MAC: Mines and Communities

Stop burning wastes!

Published by MAC on 2006-02-14


Stop burning wastes!

14th February 2006

Last week we published a critique from the US state of Vermont of incinerating tyres - a key "fuel" for cement kilns.

Now, nearly two years after the first UK critique of so-called "co-incineration", a group of doctors is also demanding a halt to the burning of industrial wastes, even though it's been endorsed by the Blair government. [see: http://www.minesandcommunities.org/Mineral/cement02.htm]


Doctors urge halt to waste incineration: Fallout 'harming people and wildlife'

by Yorkshire Post

14th February 2006

WASTE incinerators are dangerous and no more should be built, say doctors - just as the Government is encouraging councils to increase their numbers.
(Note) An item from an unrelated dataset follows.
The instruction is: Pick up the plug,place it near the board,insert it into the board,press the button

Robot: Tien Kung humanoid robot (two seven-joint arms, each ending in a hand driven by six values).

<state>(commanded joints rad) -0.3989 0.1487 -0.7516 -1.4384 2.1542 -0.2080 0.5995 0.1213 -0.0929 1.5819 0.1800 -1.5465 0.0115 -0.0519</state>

The warning comes as Ministers today unveil a draft waste disposal strategy promoting incineration as the answer to England's waste crisis.

A junior Minister in the Department for Environment Food and Rural Affairs, Ben Bradshaw, will launch the document which says incineration must be part of the solution.

However, a new report from a British doctors' group, which puts them on the side of "green"campaigners,says incinerators are a health hazard that can cause higher rates of adult and childhood cancer and also birth defects around municipal waste incinerators.

The British Society for Ecological Medicine (BSEM), a professional body for specialists in allergies, poisons and other environmental health factors, says it has been convinced that the fallout is harming people, animals and fish. Incinerators should go to the bottom of the list of options for dealing with waste and not one more should be built, the report says.

Instead it recommends more modern ways of dealing with waste, such as recycling.

The authors also argue that incineration is contrary to international law giving people the right to a healthy environment.

The report was written by two BSEM members - Jeremy Thompson, a GP in retired expert on allergies and statistics, Honor Anthony, who formerly worked at Airedale Hospital, Keighley and still lives in Leeds.

The president of the BSEM, Damien Downing, said yesterday that planners were declaring incinerators safe on the basis of out-of- date information and computerised predictions which were no better than tossing acoin.

He added: "We recommend the introduction of a stricter and more comprehensive system for the monitoring of all waste-burning plants."

The BSEM report says it is no longer safe to ignore research, largely from America, which strongly suggests that invisible and unstoppable micro-particles of metals, radioactive materials and medicines are dangerous by-products of incinerators. They get deep into people's lungs and set up reactions which cause birth defects, heart disease and possibly even psychiatric illness, as well as respiratory problems.

Environmental pressure group Friends of the Earth has predicted 22 new incinerators will be built Hull and East Yorkshire councils propose to build one in East Hull, after failing with a similar plan in the 1990s. Leeds also wants one and York and North Yorkshire are considering the possibility. Sheffield and Huddersfield already have them.

Sheffield's is at the heart of a city-centre heating system while Kirklees Council is considering a similar proposal for Huddersfield. Leeds is also proposing to use the energy from incineration in some way, because it is a popular solution with voters.